I wore my soft canvas slip on shoes, my steps not making a sound, as I walked through our local health food store. My shoes with a giant bow atop, to show they are a gift to my often achy feet, are loose fitting allowing for optimal comfort when comfort is impossible. Celery, broccoli, pink lady apples, and kale are on top of the list- juicing is a priority!
This health food store is what you would expect- it’s warm, the lighting shows energy conservation, it smells of vitamins and minerals, and the employees, though helpful, are mostly socially awkward. Over the years we’ve grown to know a lot of the employees and as a result they are awkwardly friendly and talkative. One guy always talks sports with my husband and with others we talk about our delicious vegan meals and recipes. My husband and I always used to always grocery shop after work and therefore were always together. When just one of us showed up to do the shopping there was always questions about the other. “Where’s your husband? Is he okay?” they would all ask. It seems now they are accustomed to seeing my husband alone and are surprised to see me with him. I often wondered if they assumed we were no longer together due to my sudden absence.

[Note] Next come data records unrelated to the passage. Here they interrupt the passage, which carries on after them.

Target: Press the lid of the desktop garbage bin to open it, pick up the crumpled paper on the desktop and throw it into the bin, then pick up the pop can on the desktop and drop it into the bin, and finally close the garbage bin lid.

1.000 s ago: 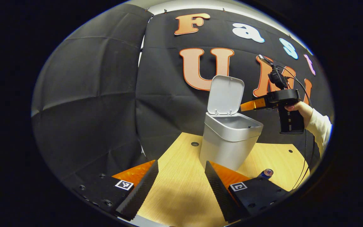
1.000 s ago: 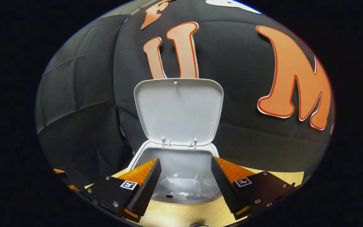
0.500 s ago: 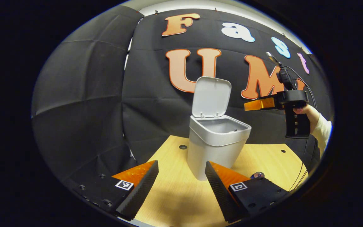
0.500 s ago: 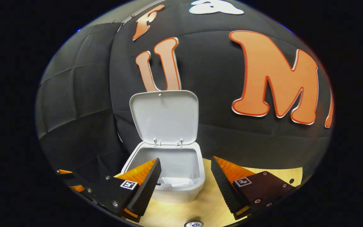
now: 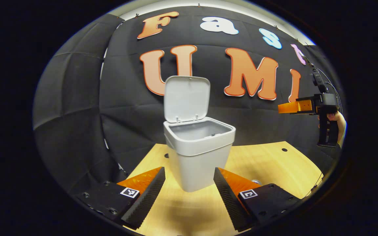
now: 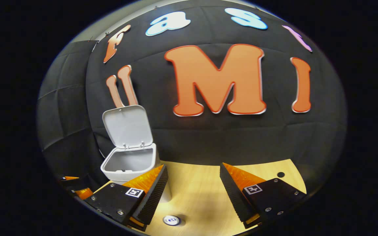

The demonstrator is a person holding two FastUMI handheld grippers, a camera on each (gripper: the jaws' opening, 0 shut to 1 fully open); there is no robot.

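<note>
Left gripper (image 5: 189, 193): I read jaws apart, empty, bin at 12 o'clock.
Right gripper (image 6: 194, 191): I read jaws apart, empty.
Garbage bin (image 5: 198, 157): lid (image 5: 185, 98) raised upright.
Pop can (image 6: 171, 220): on tabletop (image 6: 202, 193), 6 o'clock, right gripper view.

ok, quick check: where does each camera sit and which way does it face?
Left gripper view: rides the left tongs, faces the open bin head-on; own two fingers at bottom, right tongs and a hand far right.
Right gripper view: rides the right tongs, faces the wall; bin left, can below.
Shared: bin, table, can.
</note>
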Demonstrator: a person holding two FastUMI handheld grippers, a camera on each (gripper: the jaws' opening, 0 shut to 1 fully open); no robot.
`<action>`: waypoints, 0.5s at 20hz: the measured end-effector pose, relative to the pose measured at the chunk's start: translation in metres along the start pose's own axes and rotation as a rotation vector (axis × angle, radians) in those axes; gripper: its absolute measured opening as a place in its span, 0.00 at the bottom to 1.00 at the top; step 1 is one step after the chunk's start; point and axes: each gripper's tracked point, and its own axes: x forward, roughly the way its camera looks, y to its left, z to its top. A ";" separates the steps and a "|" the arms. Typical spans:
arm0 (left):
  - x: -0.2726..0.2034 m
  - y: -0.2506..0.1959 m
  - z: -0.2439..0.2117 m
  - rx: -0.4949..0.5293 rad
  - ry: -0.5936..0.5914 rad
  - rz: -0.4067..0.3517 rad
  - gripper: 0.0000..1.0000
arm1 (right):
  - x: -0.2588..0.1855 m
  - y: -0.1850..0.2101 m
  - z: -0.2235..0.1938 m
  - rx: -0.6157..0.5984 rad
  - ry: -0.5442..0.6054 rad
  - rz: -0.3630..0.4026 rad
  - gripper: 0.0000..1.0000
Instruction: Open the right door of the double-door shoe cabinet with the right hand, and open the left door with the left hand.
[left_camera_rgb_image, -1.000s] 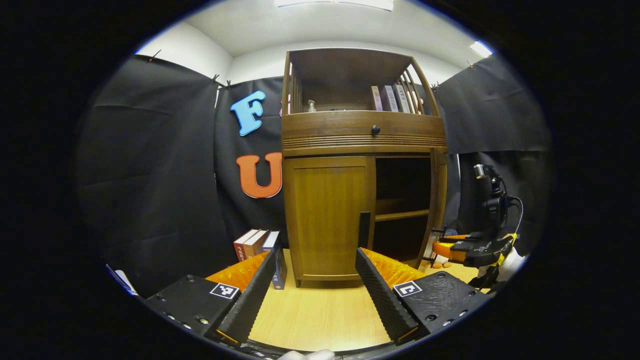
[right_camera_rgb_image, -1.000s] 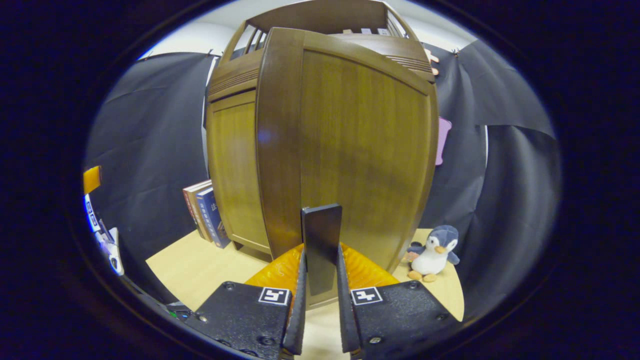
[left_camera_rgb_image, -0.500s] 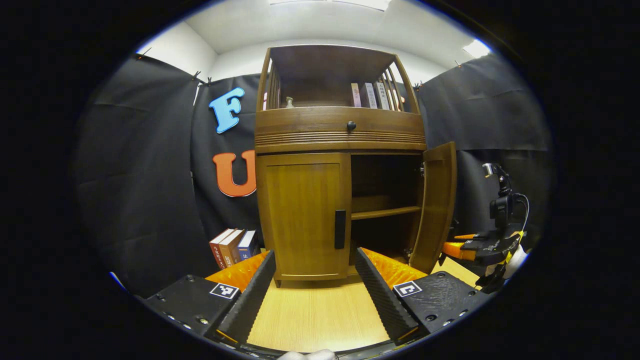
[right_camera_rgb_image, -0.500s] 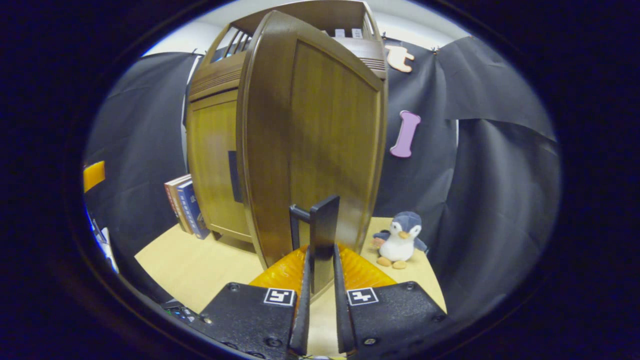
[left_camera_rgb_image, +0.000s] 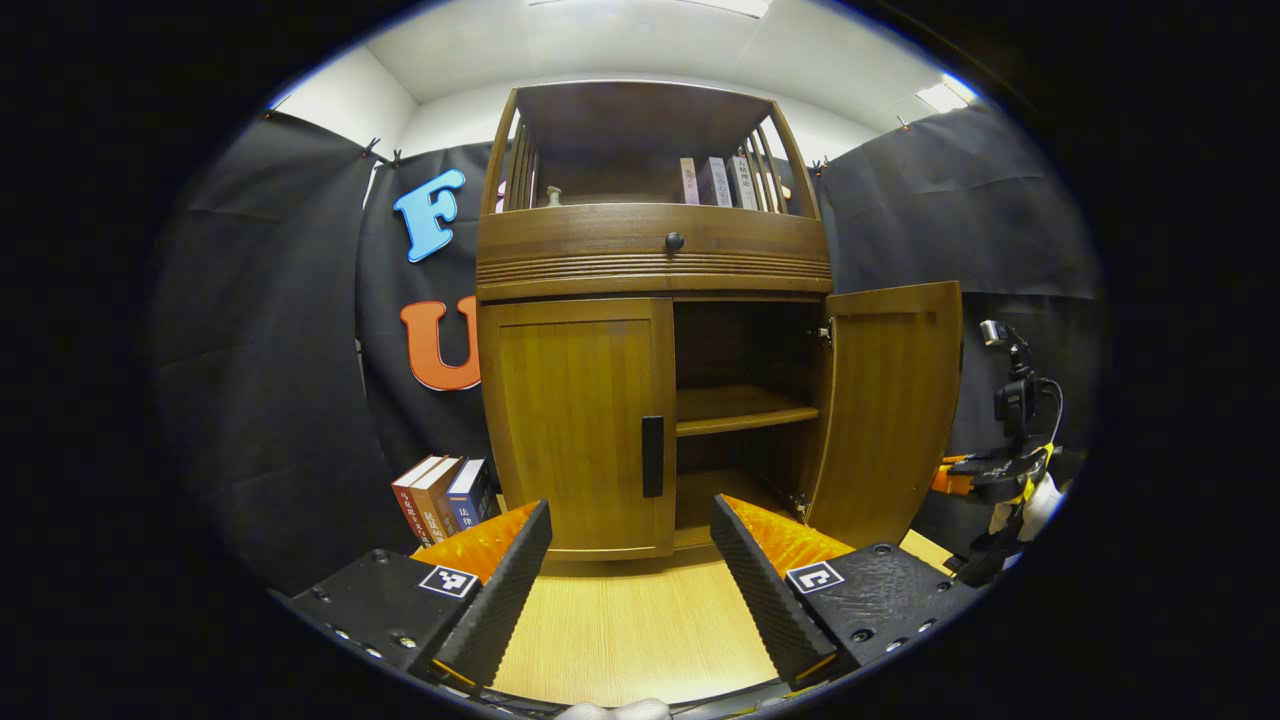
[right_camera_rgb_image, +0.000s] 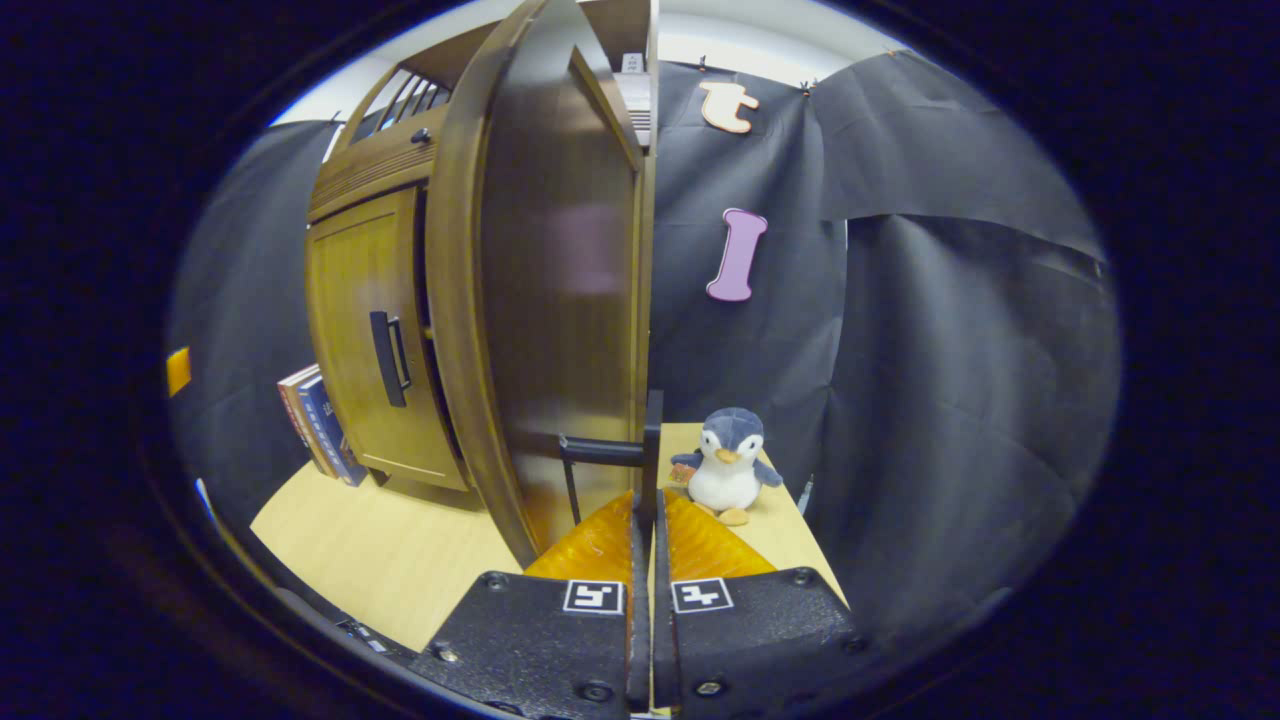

I walked over to the raw cashew bin when the woman with longer blonde hair (there is a woman with short blonde hair too) and a warm smile approached me. “Are you okay?” she kind of giggled and continued, “I noticed you were limping.” “Oh, my knees are bothering me today,” I explained not realizing my limp was that noticeable and continued shopping. She smiled, let off an odd audible laugh, and walked away. Ouch. I suddenly became sad, self-conscious, and acutely aware of my limp.
She rang us up at the register a few minutes later and I stood silently as my husband put everything on the counter, bagged, and cashed out.
As we packed up to leave, the woman said, “I hope your knees feel better.”
“Thank you, I have rheumatoid arthritis so it is what it is,” I explained.
“Oh, a …man that also shops here takes magnesium for that and it has worked wonders. You should try it!” she eagerly said.
“Oh really? Okay, thank you,” I said as my husband and I made a rapid exit. I was too tired and frustrated to educate.
Since I have been drinking oodles of magnesium. Only kidding, of course.
If only she knew that I am on crazy immune suppressing medications and that if something as simple as magnesium worked wonders I would already be taking it! If she only knew that I don’t have arthritis… yet. If only she didn’t hear a familiar word to then pass judgement and offer assistance. If only she did not awkwardly laugh at me as I limped through the store.
Though this was all initially hurtful, I know she meant well in all of her thoughts and reactions. My mom recommended that I say that I have an autoimmune disease rather than RA. Like all things my mom says, I think it is a wise suggestion. Perhaps it will bring more awareness/education and result in kinder and more sympathetic actions, reactions, and thoughts.
There is a staggering number of individuals living with various and often multiple autoimmune diseases however, our society in the U.S. are largely clueless. And autoimmune diseases aren’t the only medical concerns which are largely ignored- there is a hefty list. The key is to not pass judgement on someone who appears fine. That person who parked in the handicap parking spot who looks fine is not. That other person on the street with nice name brand clothing on or other device/thing that doesn’t match their supposed “class” has been through the incomprehensible. That person on welfare with an iPhone is not a stereotype for a “broken system.” Things are not always so simple. Things are not always as they seem.
I often walk, sit, and talk with no obvious signs of illness. I smile and laugh. I paint, shop, type, curl my hair, apply makeup, go to the movies, and eat out. But it is still there, all the time, even though it may not be visible.